** Opening SUPPLIED DATA block **
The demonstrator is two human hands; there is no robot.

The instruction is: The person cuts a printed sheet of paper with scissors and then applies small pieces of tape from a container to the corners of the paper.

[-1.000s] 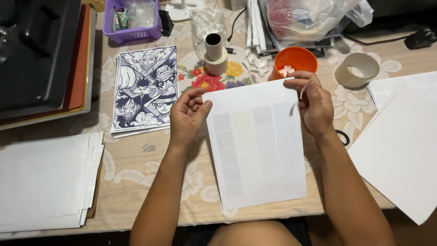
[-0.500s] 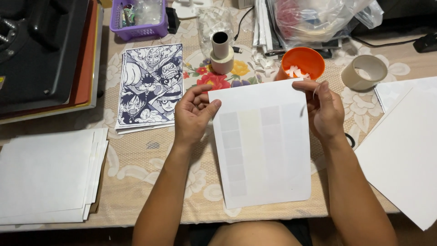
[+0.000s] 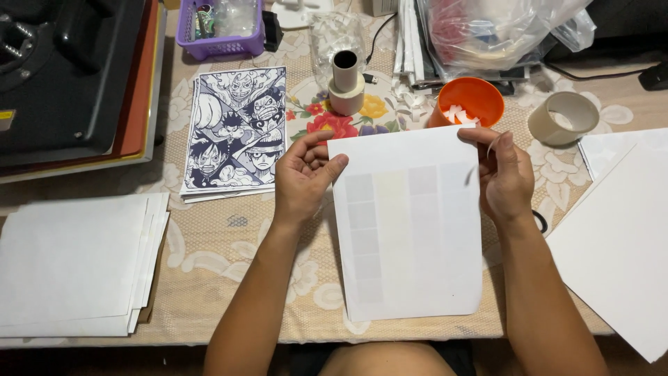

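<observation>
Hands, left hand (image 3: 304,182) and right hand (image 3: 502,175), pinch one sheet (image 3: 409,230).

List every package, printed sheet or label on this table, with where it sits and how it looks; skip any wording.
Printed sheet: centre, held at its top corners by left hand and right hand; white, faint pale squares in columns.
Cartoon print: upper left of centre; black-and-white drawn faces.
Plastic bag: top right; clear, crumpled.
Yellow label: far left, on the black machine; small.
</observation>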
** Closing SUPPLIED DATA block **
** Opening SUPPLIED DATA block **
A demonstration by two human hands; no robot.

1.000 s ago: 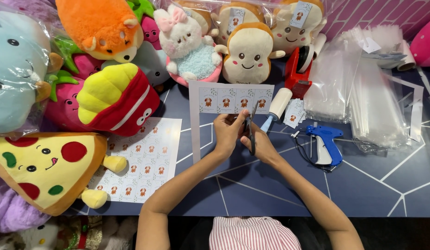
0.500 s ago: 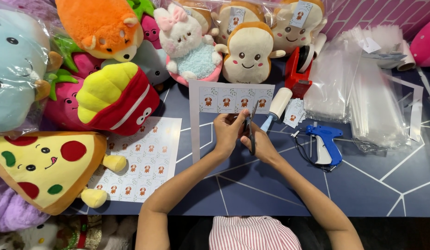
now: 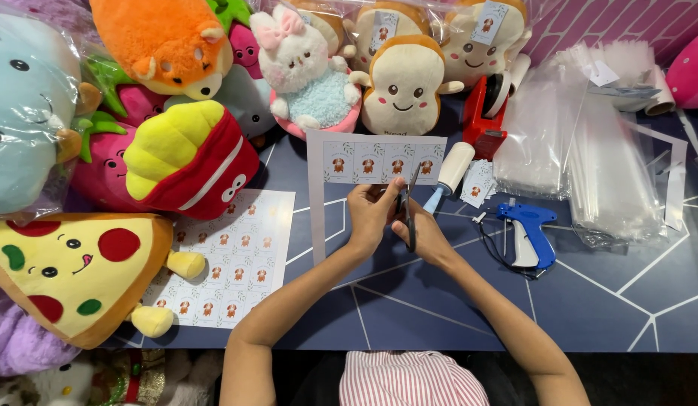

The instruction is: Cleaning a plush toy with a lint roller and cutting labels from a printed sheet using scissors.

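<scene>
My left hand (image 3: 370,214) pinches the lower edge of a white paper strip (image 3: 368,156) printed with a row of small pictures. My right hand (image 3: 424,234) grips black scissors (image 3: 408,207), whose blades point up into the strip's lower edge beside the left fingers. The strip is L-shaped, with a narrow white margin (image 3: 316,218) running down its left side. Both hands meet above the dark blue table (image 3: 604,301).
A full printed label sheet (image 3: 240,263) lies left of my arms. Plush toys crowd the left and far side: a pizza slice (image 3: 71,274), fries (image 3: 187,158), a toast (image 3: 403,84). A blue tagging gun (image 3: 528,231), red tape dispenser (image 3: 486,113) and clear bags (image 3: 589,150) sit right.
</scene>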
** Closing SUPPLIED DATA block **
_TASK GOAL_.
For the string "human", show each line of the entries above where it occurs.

_EXERCISE RESULT_.
The demonstrator is two human hands; there is no robot.
A demonstration by two human hands; no robot.

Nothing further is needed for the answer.